With safety, in particular, we need more than just a neglected document. We need a culture that employees live and breathe. Whether that safety culture is driven by technology or policy, it should be woven into the very fabric of company operations. 

Let’s apply this to the supply chain. 

The basic intention is to move goods and services around the globe as smoothly as possible. In this industry, where so many variables are constantly changing and goods are exchanging hands, operating within a safety culture creates an environment that is less likely to have a disruption or delay. Oftentimes, when companies investigate incidents, they find that proper protocols may have been in place but were not followed. 

A proper safety culture is first and foremost about ensuring employees’ safety and well-being, but there are other benefits as well. A strong safety culture can actually save your company money if it avoids incidents and delays. Let’s dive into how exactly a company can foster a culture of safety.

Communication leads to efficiency 

A hold up at any point along the chain has a domino effect of disruptive consequences for all ensuing steps. Safety shortcuts that seem like a time saver in the moment can end up doing the exact opposite. It’s important to make efficiency a priority over speed and to support that goal through clear communication. 
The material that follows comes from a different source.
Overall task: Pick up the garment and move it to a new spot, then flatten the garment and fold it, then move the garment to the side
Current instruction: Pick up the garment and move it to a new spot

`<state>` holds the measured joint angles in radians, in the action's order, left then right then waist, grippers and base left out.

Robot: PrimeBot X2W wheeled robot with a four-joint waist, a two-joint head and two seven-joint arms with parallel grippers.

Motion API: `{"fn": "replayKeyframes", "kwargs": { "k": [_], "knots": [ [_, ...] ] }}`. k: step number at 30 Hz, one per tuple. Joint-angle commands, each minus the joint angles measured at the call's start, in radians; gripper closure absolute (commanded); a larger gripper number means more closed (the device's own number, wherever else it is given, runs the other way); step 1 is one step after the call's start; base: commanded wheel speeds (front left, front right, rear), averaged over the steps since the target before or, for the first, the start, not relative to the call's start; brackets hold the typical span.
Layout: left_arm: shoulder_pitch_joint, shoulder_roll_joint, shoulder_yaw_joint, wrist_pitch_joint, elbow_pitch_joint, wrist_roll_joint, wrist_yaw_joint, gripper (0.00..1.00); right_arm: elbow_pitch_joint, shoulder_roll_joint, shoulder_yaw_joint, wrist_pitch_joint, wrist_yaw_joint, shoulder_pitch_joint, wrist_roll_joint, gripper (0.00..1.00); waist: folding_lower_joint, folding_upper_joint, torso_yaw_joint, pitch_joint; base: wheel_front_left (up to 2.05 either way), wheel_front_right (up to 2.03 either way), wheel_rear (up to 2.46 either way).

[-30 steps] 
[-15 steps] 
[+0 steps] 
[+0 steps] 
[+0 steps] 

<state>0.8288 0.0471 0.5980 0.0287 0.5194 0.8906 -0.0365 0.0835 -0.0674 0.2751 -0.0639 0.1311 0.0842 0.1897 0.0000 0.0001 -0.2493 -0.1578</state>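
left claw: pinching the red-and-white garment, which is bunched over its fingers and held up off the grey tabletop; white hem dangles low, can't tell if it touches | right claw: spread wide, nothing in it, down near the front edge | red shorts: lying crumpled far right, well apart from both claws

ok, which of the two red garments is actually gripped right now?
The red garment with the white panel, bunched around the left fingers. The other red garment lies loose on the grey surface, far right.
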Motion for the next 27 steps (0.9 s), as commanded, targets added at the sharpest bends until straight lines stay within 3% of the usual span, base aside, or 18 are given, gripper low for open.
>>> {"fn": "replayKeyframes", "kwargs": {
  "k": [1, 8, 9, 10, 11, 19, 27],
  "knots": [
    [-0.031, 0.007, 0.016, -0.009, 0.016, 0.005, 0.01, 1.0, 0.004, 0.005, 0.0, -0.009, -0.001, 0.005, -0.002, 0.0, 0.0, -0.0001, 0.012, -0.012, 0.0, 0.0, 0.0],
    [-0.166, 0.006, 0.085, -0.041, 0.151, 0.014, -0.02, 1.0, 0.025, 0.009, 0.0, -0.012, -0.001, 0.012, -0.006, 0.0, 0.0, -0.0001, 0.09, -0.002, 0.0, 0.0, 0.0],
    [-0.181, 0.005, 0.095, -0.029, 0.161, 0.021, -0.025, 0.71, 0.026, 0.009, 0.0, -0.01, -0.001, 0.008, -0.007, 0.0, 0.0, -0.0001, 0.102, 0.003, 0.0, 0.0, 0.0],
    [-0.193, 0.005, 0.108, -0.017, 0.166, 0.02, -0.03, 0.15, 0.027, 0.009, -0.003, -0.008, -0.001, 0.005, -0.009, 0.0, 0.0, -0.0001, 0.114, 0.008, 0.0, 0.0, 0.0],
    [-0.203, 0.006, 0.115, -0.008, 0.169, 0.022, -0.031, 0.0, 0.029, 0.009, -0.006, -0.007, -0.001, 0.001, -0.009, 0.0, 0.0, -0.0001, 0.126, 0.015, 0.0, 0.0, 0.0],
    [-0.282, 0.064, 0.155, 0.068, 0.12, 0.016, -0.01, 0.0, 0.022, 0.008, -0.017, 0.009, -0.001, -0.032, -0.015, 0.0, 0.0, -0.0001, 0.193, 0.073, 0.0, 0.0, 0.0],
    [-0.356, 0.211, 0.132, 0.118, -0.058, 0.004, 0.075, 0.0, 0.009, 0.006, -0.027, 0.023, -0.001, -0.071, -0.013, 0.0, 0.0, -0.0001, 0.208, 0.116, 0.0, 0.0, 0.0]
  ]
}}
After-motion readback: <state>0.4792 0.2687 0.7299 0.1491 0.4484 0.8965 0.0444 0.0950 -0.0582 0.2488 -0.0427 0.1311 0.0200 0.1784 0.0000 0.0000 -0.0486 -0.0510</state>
Consider a manufacturing plant where a worker is required to shut off a machine, lock it and deploy the safety shield before leaving that station, even if the person is taking a break that’s shorter than the time it takes to ensure those safety measures. There’s a risk if those three things don’t happen. 
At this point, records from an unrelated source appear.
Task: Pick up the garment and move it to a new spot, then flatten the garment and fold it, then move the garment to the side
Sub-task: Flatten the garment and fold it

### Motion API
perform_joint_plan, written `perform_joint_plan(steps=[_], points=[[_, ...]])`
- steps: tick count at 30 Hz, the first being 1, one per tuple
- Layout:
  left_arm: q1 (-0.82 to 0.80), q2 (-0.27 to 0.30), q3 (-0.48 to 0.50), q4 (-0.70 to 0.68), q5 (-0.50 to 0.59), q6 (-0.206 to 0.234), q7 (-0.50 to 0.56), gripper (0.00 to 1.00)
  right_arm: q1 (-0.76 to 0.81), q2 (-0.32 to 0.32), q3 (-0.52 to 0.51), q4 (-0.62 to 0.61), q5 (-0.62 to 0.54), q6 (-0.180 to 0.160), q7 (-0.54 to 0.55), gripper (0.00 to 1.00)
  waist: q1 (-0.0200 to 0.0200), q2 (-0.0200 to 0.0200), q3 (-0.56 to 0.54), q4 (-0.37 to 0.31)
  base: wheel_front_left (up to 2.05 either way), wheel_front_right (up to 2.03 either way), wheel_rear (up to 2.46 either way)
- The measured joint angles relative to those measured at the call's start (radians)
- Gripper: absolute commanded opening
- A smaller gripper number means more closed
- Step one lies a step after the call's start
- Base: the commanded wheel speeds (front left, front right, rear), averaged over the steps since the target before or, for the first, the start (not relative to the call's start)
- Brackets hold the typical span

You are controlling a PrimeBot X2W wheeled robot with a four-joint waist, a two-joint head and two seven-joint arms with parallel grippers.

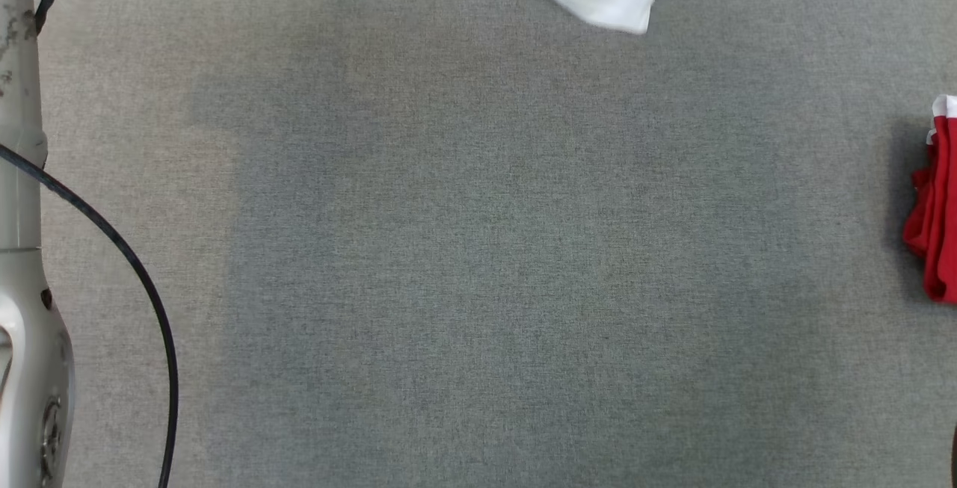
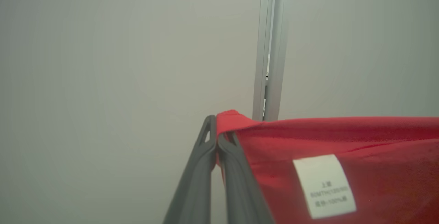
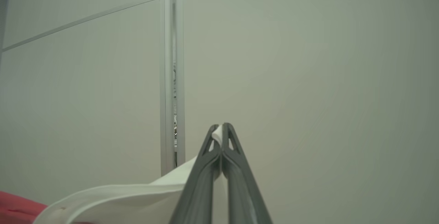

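My left pincer (image 2: 216, 141) is clamped on a red edge of the garment (image 2: 343, 141) and my right pincer (image 3: 222, 136) on its white trim (image 3: 137, 196), both held up facing the wall (image 2: 103, 62). I judge the pick-up done and the carry to a new spot in hand: red cloth hangs at the right side of the grey surface (image 1: 478, 249), not yet laid down. Flattening, folding and moving aside are all left.

Head view steeply down on carpet (image 1: 478, 249), both wrist views close behind garment (image 2: 343, 138), facing wall (image 2: 103, 62)
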Motion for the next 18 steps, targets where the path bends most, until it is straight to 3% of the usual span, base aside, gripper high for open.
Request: perform_joint_plan(steps=[7, 11, 18], points=[[-0.039, -0.037, -0.007, 0.24, -0.056, -0.049, 0.053, 0.0, -0.036, 0.032, 0.129, 0.23, 0.018, 0.0, -0.002, 0.0, 0.0, 0.0, 0.024, -0.007, 0.0, 0.0, 0.0], [0.032, -0.066, -0.016, 0.382, -0.1, -0.073, 0.091, 0.0, 0.036, 0.044, 0.207, 0.371, 0.09, 0.0, 0.033, 0.0, 0.0, 0.0, 0.038, -0.013, 0.0, 0.0, 0.0], [0.128, -0.093, -0.022, 0.46, -0.136, -0.087, -0.003, 0.0, 0.16, 0.059, 0.269, 0.403, 0.228, 0.0, 0.025, 0.0, 0.0, 0.0, 0.043, -0.017, 0.0, 0.0, 0.0]])
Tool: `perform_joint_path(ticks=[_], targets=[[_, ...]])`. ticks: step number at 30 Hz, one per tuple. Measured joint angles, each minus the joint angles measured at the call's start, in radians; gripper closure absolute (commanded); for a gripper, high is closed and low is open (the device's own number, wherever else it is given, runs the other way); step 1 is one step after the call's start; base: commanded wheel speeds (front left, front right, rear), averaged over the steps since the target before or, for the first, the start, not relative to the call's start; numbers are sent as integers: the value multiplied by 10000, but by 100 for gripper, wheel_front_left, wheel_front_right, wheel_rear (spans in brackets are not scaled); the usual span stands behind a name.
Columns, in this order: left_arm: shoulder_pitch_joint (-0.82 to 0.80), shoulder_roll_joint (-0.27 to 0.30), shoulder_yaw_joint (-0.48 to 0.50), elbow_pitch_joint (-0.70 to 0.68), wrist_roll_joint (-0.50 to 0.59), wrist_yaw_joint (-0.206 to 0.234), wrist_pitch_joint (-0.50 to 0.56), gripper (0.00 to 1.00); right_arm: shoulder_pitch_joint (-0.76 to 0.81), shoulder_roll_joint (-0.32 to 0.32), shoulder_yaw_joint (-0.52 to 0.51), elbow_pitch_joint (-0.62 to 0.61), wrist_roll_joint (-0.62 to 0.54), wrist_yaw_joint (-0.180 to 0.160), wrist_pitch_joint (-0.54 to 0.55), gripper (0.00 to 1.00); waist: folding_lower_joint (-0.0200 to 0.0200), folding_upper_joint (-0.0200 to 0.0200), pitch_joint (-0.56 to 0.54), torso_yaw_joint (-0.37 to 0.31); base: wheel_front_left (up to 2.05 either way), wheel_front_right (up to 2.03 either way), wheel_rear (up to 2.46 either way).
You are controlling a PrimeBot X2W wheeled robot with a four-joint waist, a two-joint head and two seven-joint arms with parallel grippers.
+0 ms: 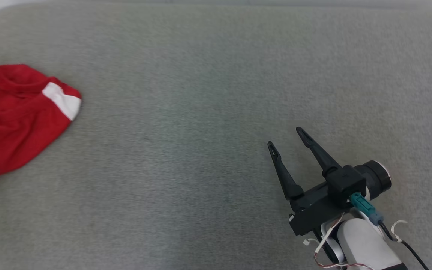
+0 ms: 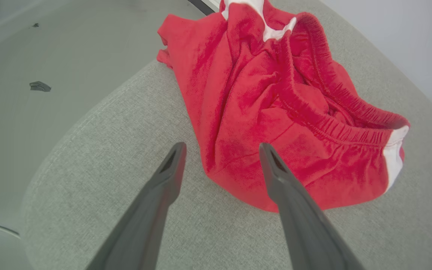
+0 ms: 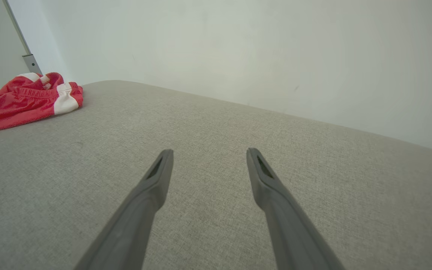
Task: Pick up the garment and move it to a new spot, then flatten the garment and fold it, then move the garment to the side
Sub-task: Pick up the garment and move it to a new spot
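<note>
Both pincers stood wide open, empty. Red shorts (image 1: 17, 116) lay crumpled at the far left of the grey padded surface (image 1: 201, 112), just ahead of the left gripper (image 2: 222, 146). The right gripper (image 1: 284, 137) was well apart. Left arm judged nearer.

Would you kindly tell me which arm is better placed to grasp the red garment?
Left: the left pincer, open, hovers right at the red garment; the right pincer sits far across the grey surface.
</note>
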Motion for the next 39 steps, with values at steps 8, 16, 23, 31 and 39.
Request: perform_joint_path(ticks=[8,16,23,31,39], targets=[[-242,107,313,203,-316,424,224,0,-77,-23,71,-217,10,0,61,0,-1,-1,671,-748,0,0,0],[-169,159,167,274,-240,1034,922,100,-54,71,-59,-270,79,0,-19,0,-4,-3,1072,-1178,0,0,0],[4,272,111,-288,-255,734,750,100,-100,297,35,159,182,0,-199,0,-3,-2,746,-1171,0,0,0],[-151,936,-462,-1127,360,228,69,100,31,395,-86,685,387,0,-460,0,-3,-3,-90,-1147,0,0,0],[-924,1141,-1498,-2987,746,-368,282,100,580,552,-284,1037,472,0,-585,0,-4,-3,-1213,-1308,0,0,0]])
The potential consequences are a serious injury, or worse, and representatives from Occupational Safety and Health Administration (OSHA) coming to investigate the operation. That creates a bottleneck early in the supply chain process and delays future steps. 
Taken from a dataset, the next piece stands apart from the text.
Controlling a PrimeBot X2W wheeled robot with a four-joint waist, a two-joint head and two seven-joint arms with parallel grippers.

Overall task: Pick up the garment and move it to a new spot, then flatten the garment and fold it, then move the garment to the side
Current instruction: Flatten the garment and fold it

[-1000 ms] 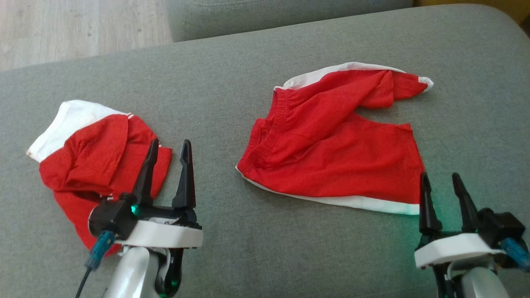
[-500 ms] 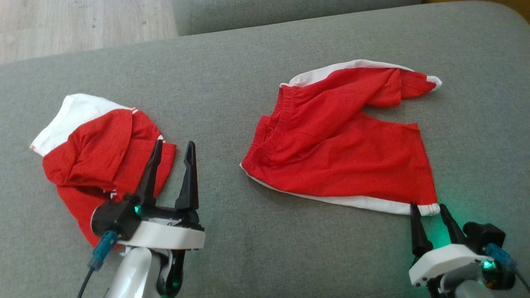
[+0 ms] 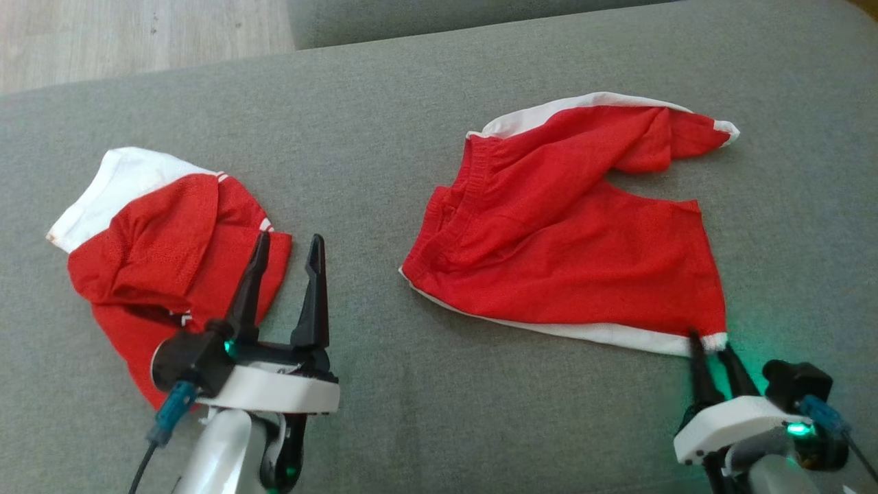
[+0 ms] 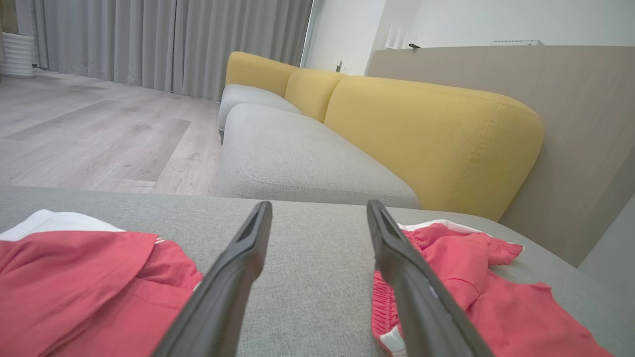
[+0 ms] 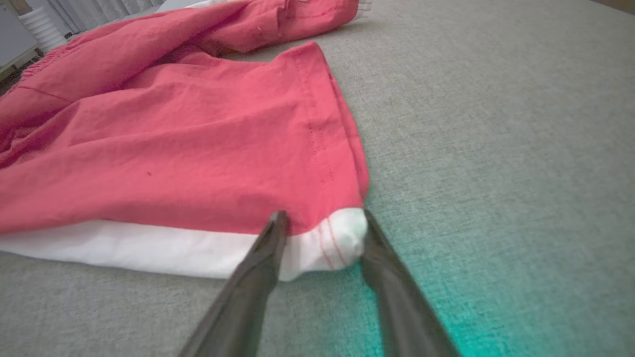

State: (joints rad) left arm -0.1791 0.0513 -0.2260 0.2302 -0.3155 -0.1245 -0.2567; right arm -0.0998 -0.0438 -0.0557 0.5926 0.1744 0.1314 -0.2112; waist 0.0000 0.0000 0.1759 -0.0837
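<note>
A red garment (image 3: 562, 233) with white trim, shaped like shorts, lies spread on the grey cushion (image 3: 384, 137) at centre right. My right gripper (image 3: 710, 342) is at its near right corner. In the right wrist view the right gripper (image 5: 323, 216) has its fingers either side of the white corner of the garment (image 5: 173, 148), still apart, with cloth between them. My left gripper (image 3: 289, 239) stands open with nothing in it, just right of a second crumpled red and white garment (image 3: 158, 254). In the left wrist view the left gripper (image 4: 318, 206) frames bare cushion.
A wooden floor (image 3: 137, 34) lies beyond the cushion's far left edge. Another grey seat (image 4: 297, 153) and yellow backrests (image 4: 426, 134) stand further back. Bare cushion lies between the two garments.
My right gripper has moved forward onto the garment's near right corner and its fingers have drawn closer together. The left gripper has stayed put. The head camera has shifted slightly.
</note>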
Adopting a safety culture starts at the top. Management needs to make priorities visible so employees adjust their frame of mind accordingly. If it is perceived that the priority is to push the limit of speed at the manufacturing plant, it’s no surprise that an employee wouldn’t shut off a machine, lock it and ensure the safety shield is deployed before taking a quick bathroom break. The potential consequences of speed would actually hinder efficiency in this case.

Having signs within the plant that clearly identify a safe working environment as the top priority can help assure employees that expediency is not tied to their paycheck. This clear communication allows them to be more diligent about their work, more productive and willing to go the extra mile because there is mutual loyalty. Using safety as an incentive, perhaps offering a reward for accomplishing milestones of incident-free work, can help drive home its importance. 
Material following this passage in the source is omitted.